Tragedy of war teaches leadership lessons

  • Published
  • By Rod Krause
  • 5th Bomb Wing safety office
Every once in a while, life has a way of slinging a curve ball at your chin and waking you up. For me, it happened last summer when the war we all watch and read about materialized right in front of me. It taught me a valuable lesson in life and leadership.

It was supposed to be just another “check ride.” I was flying with a crew handling an emergency aeromedical evacuation mission out of Kandahar, Afghanistan. After several previous flights into Kandahar hauling “beans and bullets,” the missions once filled with trepidation had now become somewhat routine.

That’s where the story starts.

All we knew was that someone had been shot in the face while on patrol. The critical care air transport team traveling with us also had very little information. Upon arrival, the surgeon tending to the patient briefed the medics, then the flight crew.

“John” (not his real name, but nonetheless a very real person) had been leading his unit through a crowd, when out of nowhere someone shot him in the left side of his face with a small caliber weapon. The bullet shattered his lower jaw, traveled through his mouth and exited his right cheek. According to all accounts, he then walked to a vehicle and was driven to a medical care facility.

When I first saw him on the stretcher, his head was completely bandaged, much like a winter cap that only reveals your eyes, nose and mouth. On the five-hour flight, the medical team worked to make him as comfortable as possible. After we landed, a specialist immediately saw him and said he should continue his journey to somewhere with more advanced facilities.

While those arrangements were being made, I stopped to talk to John. Despite the numerous tubes and IV lines, he was in good spirits. I suppose enough morphine has a way of doing that for you. He communicated by writing questions on a note pad. He answered in the same manner. At one point, despite his condition, he had the energy to play an electronic game a nurse was carrying. I found that extraordinary. I can’t reveal any of the personal information he shared, because he is one of the guys you don’t see or hear.

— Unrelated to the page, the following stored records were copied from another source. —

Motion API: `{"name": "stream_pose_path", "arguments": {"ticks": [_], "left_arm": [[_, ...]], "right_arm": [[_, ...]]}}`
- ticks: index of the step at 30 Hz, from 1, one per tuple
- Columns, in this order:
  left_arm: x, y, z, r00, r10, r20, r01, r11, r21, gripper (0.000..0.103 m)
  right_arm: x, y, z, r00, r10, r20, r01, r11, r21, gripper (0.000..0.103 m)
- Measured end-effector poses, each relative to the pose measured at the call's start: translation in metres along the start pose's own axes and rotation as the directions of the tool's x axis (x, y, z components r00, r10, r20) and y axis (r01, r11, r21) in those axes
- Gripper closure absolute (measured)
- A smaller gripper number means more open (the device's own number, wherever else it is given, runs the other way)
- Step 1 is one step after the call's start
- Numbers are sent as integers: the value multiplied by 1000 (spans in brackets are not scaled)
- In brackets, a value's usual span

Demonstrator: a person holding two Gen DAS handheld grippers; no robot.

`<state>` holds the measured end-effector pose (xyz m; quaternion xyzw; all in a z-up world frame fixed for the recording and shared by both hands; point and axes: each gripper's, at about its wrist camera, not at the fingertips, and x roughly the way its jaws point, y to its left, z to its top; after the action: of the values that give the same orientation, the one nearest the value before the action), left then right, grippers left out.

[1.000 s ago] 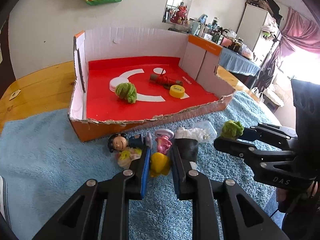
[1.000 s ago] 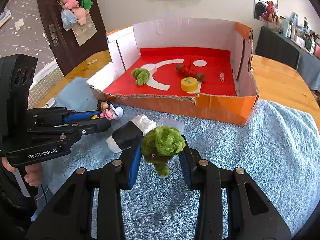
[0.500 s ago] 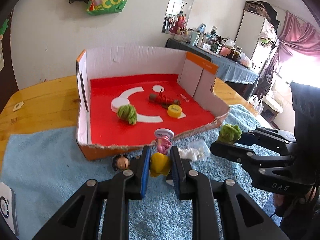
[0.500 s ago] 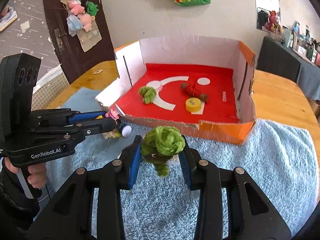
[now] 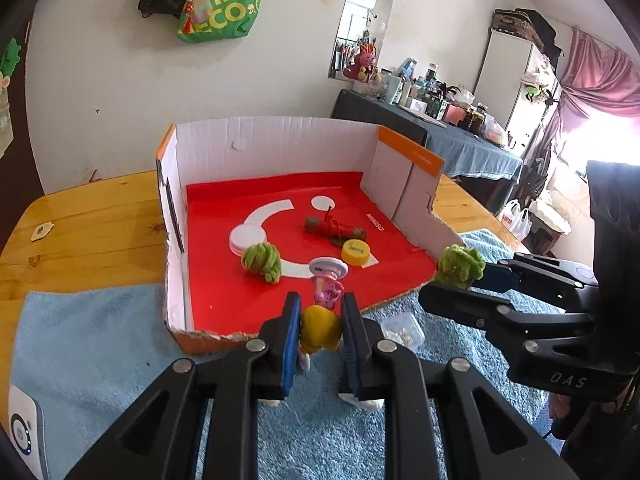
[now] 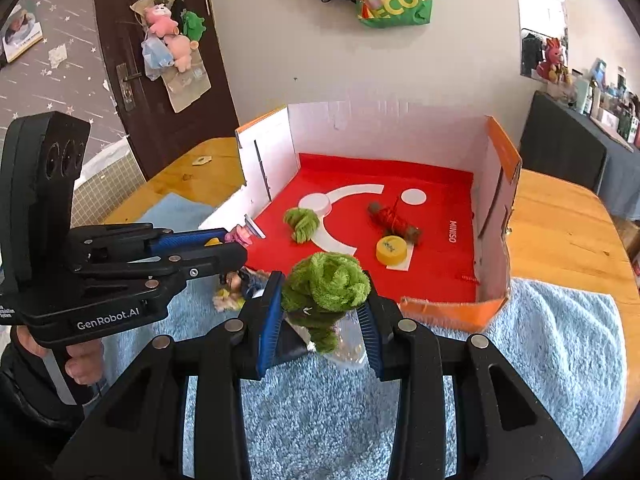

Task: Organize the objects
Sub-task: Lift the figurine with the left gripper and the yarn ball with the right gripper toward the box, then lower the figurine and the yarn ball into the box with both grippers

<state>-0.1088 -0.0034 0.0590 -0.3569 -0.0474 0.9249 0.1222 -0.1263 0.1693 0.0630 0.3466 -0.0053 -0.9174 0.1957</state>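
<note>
I'm pinching a small pink-and-yellow plastic figurine with a white cap (image 5: 323,312) in my left gripper (image 5: 319,334), blue pads pressed tight against its yellow body. My right gripper (image 6: 320,312) is clamping a fuzzy green yarn bundle (image 6: 326,286), its tail dangling below the pads. Right under both tools I'm seeing the fluffy light-blue towel (image 6: 540,344), with a little dark-haired doll figure (image 6: 236,286) lying on it just below my left fingers. Just ahead, the torn-front orange cardboard box with a red floor (image 5: 224,280) is holding another green yarn clump (image 5: 262,260), a yellow bottle cap (image 5: 355,251) and a brown stick wrapped in red thread (image 5: 334,229) further back.
</note>
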Motion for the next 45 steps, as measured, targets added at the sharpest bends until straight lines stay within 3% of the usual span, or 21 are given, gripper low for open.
{"name": "stream_pose_path", "arguments": {"ticks": [18,32,45], "left_arm": [[19,9,22,999,39,-4,-39,999,1,82],[57,24,20,993,60,-104,-64,997,-36,82],[70,31,17,987,67,-146,-74,996,-42,82]], "right_arm": [[26,-18,20,999,-9,-43,10,1000,15,69],[62,-31,17,987,-14,-162,20,999,33,69],[78,-37,15,977,-22,-211,29,999,29,69]]}}
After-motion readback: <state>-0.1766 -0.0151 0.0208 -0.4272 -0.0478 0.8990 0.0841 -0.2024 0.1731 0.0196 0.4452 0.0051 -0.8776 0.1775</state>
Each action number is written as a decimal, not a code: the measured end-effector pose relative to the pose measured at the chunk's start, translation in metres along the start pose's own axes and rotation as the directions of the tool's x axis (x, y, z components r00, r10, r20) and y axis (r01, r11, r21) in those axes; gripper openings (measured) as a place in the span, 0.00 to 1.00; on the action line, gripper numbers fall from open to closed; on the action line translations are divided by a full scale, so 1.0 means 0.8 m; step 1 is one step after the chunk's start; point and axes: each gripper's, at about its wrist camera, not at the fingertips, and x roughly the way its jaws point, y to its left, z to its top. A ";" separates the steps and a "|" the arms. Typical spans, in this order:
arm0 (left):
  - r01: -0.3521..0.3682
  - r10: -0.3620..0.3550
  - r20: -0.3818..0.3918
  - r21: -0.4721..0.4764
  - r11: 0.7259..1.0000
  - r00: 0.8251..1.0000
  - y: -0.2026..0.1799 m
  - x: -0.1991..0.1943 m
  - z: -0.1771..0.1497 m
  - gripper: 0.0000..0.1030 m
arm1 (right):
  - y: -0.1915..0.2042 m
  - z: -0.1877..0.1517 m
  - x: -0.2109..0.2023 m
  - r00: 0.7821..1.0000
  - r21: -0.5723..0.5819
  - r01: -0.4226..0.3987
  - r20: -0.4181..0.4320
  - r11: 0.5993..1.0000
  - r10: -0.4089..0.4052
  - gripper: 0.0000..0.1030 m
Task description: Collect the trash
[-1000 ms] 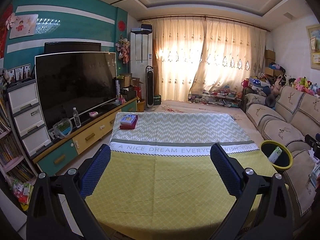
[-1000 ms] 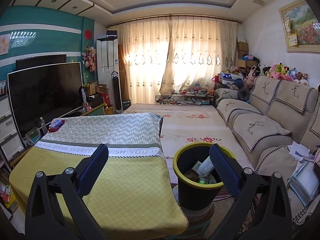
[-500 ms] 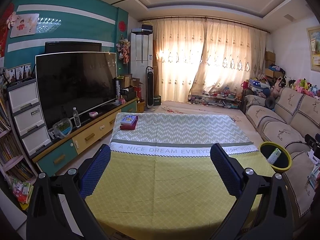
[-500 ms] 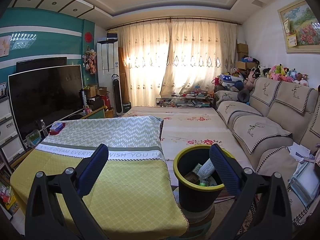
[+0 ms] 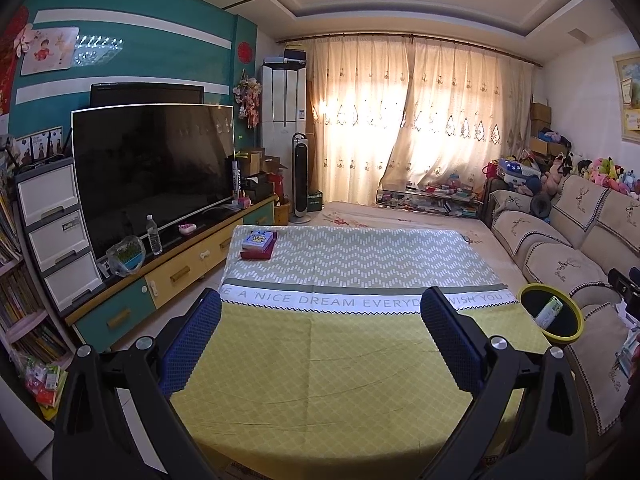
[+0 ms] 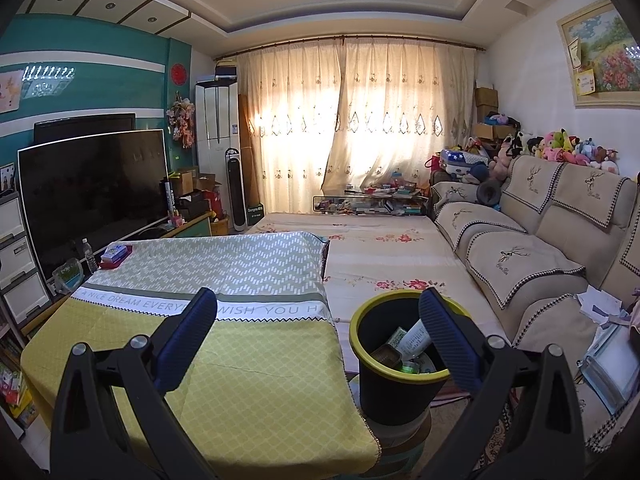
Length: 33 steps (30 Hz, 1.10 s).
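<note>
A black trash bin with a yellow rim (image 6: 362, 376) stands on the floor between the table and the sofa, holding a white tube (image 6: 416, 338) and other packets. It also shows at the right of the left wrist view (image 5: 576, 318). My left gripper (image 5: 320, 344) is open and empty above the near, yellow part of the tablecloth (image 5: 320, 380). My right gripper (image 6: 318, 344) is open and empty above the table's right edge, its right finger in front of the bin.
A stack of small boxes (image 5: 259, 243) lies at the table's far left corner. A TV (image 5: 152, 168) on a low cabinet with a water bottle (image 5: 153, 235) stands left. A beige sofa (image 6: 532, 256) with papers (image 6: 600, 304) runs along the right.
Both grippers have drawn back and risen slightly, so table and bin sit a little farther off. Both stay open and empty.
</note>
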 end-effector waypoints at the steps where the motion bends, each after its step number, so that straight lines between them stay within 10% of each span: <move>1: -0.001 0.001 0.000 0.001 1.000 1.000 0.000 0.000 0.000 0.95 | 0.000 0.000 0.001 1.000 0.000 0.000 0.000 1.000 0.000 0.93; 33: 0.010 -0.009 -0.015 0.011 1.000 1.000 -0.001 0.005 -0.001 0.95 | 0.004 0.001 0.004 1.000 0.007 -0.003 -0.008 1.000 0.003 0.93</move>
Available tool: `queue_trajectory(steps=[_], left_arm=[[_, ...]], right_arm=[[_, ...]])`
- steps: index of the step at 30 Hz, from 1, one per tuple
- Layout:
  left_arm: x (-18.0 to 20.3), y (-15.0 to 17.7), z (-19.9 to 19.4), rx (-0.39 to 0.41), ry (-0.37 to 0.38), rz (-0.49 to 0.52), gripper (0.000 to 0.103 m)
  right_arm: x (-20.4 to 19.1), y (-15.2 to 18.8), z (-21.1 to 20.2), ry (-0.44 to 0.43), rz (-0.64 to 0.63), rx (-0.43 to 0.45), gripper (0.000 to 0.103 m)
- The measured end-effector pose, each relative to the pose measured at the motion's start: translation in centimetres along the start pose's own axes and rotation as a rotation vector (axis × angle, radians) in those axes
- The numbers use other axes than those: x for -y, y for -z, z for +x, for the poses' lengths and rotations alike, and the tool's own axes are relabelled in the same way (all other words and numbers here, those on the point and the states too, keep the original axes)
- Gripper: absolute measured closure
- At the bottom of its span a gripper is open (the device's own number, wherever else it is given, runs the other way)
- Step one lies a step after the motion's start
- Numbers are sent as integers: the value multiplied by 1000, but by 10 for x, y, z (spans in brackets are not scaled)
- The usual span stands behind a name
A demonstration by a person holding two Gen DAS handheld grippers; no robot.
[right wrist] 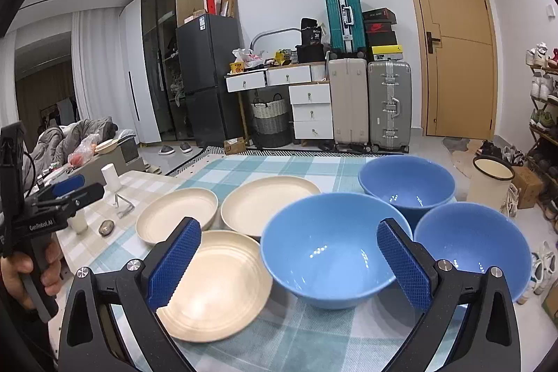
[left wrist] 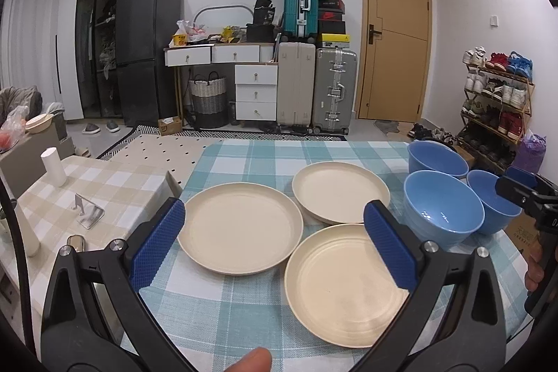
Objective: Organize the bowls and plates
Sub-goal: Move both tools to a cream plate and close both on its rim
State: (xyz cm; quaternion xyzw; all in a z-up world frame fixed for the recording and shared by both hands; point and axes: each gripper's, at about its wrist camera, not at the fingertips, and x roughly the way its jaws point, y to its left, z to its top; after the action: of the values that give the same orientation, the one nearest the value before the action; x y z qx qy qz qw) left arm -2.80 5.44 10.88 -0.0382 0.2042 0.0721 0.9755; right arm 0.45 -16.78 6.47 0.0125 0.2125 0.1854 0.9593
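Note:
Three cream plates lie on the blue checked tablecloth (left wrist: pixel 244 156): a left plate (left wrist: pixel 240 232), a far plate (left wrist: pixel 340 192) and a near plate (left wrist: pixel 341 288). Three blue bowls stand to their right: a near bowl (left wrist: pixel 443 210), a far bowl (left wrist: pixel 437 157) and a right bowl (left wrist: pixel 488 201). My left gripper (left wrist: pixel 275 229) is open and empty above the plates. My right gripper (right wrist: pixel 289 253) is open and empty, just in front of the near bowl (right wrist: pixel 331 246). The near plate (right wrist: pixel 216 285) shows in the right wrist view too.
A side table with a beige checked cloth (left wrist: pixel 104 183) stands to the left, bearing a white cylinder (left wrist: pixel 53 166) and a metal stand (left wrist: pixel 87 211). Past the table's far edge are suitcases (left wrist: pixel 315 86), drawers and a shoe rack (left wrist: pixel 495 100).

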Motion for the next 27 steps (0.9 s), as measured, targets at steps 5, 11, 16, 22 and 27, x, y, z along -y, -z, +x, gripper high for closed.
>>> queue_trajectory(steps=[5,11,16,22,27], left_arm=[[-20,-7,1,-21,-30,-36,1],[-45,-16,7,-33,-46,-94,1],[-66,-18,30,-57,-66,-136,1],[-83,-12,63,-83,-72,-163,1],[-90,0,91,-132,-108,-170,1]], right_arm=[[-13,-19,13,-25,-8,-15,0],[-34,-35,36,-57,-35,-52,0],[-53,-45,63,-96,-57,-96,0],[-73,-47,97,-126,-75,-140,0],[-88,-46,125,-140,-99,-172,0]])
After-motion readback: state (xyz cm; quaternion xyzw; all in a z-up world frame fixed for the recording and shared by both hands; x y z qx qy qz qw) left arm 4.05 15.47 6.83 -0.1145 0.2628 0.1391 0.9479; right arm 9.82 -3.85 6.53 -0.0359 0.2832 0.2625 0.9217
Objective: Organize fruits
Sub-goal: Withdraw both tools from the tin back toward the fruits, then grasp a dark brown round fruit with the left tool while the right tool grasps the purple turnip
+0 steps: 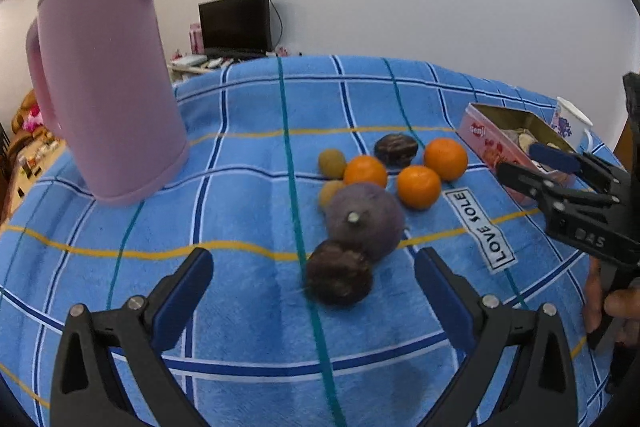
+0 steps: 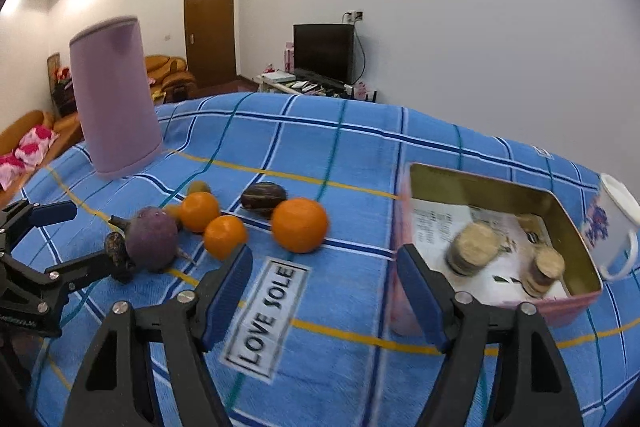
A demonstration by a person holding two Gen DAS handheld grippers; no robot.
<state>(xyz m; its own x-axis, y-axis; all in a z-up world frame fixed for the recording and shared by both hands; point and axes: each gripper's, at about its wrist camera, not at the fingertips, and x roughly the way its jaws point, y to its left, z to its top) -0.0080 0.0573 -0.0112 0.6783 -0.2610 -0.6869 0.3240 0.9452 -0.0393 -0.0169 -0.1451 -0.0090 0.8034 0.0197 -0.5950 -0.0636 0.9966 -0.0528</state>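
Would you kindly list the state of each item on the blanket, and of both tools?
Left tool: open, empty, above the dark fruit.
Right tool: open, empty, beside the tin.
Tin: lid off, biscuits and a leaflet inside.
Pink jug: upright, lid on.
Mug: upright behind the tin.
Three oranges: whole, loose on the blanket.
Purple fruit: whole, touching the dark fruit.

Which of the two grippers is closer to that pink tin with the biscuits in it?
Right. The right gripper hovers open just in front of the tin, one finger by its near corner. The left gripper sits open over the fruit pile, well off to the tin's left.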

John was one of the many members of the armed forces doing the work the president asked us to complete after Sept. 11, 2001. He did this dangerous task in less-than-desirable conditions under the cloak of anonymity.

Watching and talking to him, I suddenly felt the brutality and reality of war. Another human being with more guts than I will ever have was just doing his job when a nameless, faceless coward took a cheap shot, slithered back into the crowd and changed John’s life forever. These are the kind of people we are fighting -- the same cowards who fly civilian airliners into buildings full of innocent people.

Eventually, I helped carry John’s stretcher to the ambulance. I gave him my squadron patch so when the morphine wore off, he would have a “road map” of those who helped get him to his destination. The nurse put it with his growing collection of unit patches. With a handshake and a “thumbs up” they took him away.

I hope to see him again someday, standing and smiling this time, so I can thank him for the lesson in life I learned that summer’s night.

The experience taught me a lesson in leadership. In 1910, President Teddy Roosevelt gave a speech in France entitled “Citizenship in a Republic.” From it was gleaned his famous “Man in the Arena” comments. If you have never read the speech, I encourage you to do so. It is an excellent example of the men and women currently waging the war on terrorism -- the kind who put it on the line every day knowing the risk they take. They are the kind who are not afraid to try and make the world a better and safer place for everyone. They are the kind who, when the curve ball comes in chin-high, lean out over the plate a little more the next time.

They are true leaders -- the ones who encourage others to keep fighting regardless of the odds against them.

They are the kinds of men and women President Roosevelt would have loved. They are the true heroes. God bless ’em all.